We throw away our trash and return to the car. “How many stops do you have left?” I would ask my father. He would answer without thinking. “Five or six,” he’d reply. He was so used to his schedule that it was no longer necessary to count the stops in a day or to look at a printout or itinerary. We would continue on, taking primarily the state and rural routes that ran us by small towns and villages.
“Hey, hand me that CD in the door,” my father would say. I would groan as my eyes read what I picked up: Just Swingin’. It was some swing CD my father had picked up in a Dallas drug store years before. It was a jump-jive-and-wail project by some unknown band. It came out around the time that the swing craze struck in the last part of the twentieth century, as the boy bands were being left behind and watching their success crumble. The artists on the CD attempted to ride on the coattails of Big Bad Voodoo Daddy and Cherry Poppin’ Daddies, each of whom found success in the late 1990s, and at this point in my life I had no appreciation for any of them. I wanted Eminem and DMX.
“Come on,” I’d plead. “Do we have to listen to that?” I would ask my father. I knew by his grin that the answer was yes long before his mouth ever opened.
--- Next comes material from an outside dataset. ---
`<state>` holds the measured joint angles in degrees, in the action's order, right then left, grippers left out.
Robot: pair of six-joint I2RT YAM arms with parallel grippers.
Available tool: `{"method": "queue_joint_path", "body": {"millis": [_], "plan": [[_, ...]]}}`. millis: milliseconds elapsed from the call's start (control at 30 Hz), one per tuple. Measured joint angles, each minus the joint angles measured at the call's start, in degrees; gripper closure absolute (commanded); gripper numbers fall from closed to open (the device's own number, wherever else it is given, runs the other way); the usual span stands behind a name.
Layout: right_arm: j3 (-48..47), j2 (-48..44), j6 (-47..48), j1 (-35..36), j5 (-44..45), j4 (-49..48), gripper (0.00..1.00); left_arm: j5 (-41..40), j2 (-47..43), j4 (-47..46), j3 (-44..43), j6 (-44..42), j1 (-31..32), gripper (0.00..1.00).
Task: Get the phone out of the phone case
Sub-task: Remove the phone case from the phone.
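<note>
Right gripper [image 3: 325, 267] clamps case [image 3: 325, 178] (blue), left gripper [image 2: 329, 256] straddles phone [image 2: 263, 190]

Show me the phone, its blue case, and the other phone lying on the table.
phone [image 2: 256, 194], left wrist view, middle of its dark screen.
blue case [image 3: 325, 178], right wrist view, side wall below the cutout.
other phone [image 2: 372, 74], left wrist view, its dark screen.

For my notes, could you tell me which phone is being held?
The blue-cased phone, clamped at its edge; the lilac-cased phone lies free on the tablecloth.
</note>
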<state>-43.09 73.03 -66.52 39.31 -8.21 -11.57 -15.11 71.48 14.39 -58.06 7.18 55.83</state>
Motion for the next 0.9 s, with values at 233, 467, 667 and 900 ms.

“Yep,” he would say, taking the CD from with one hand and popping open the case. He’d slide the CD into the player, and as soon as the first horns could be heard, he’d turn up the volume. Riding in a car with a thumbing bass, the car rattling over hip hop beats and thug-life lyrics was one thing, but bumping to songs about “solid squares” and zoot suits was a completely different matter entirely. I would slide down in my seat, slouching, head bent, my eyes averting all other life as the world outside stared into the window wondering what a full orchestra was doing playing so loudly in a tiny car.
“How can you listen to this?” I would ask. He was doing it, I knew, not just because he liked it. He was doing it to see how tough I was: if I could handle this, if I could sit through this thirty minute CD of hell, then I could handle anything. But as if to make matters worse, he wouldn’t just play the music. While that would have been tortuous enough, he amplified his punishment by singing along while he snapped his fingers and (ever the dancer) bopped and grooved, swaying in the driver seat, as if he were the hippest of the hepcats.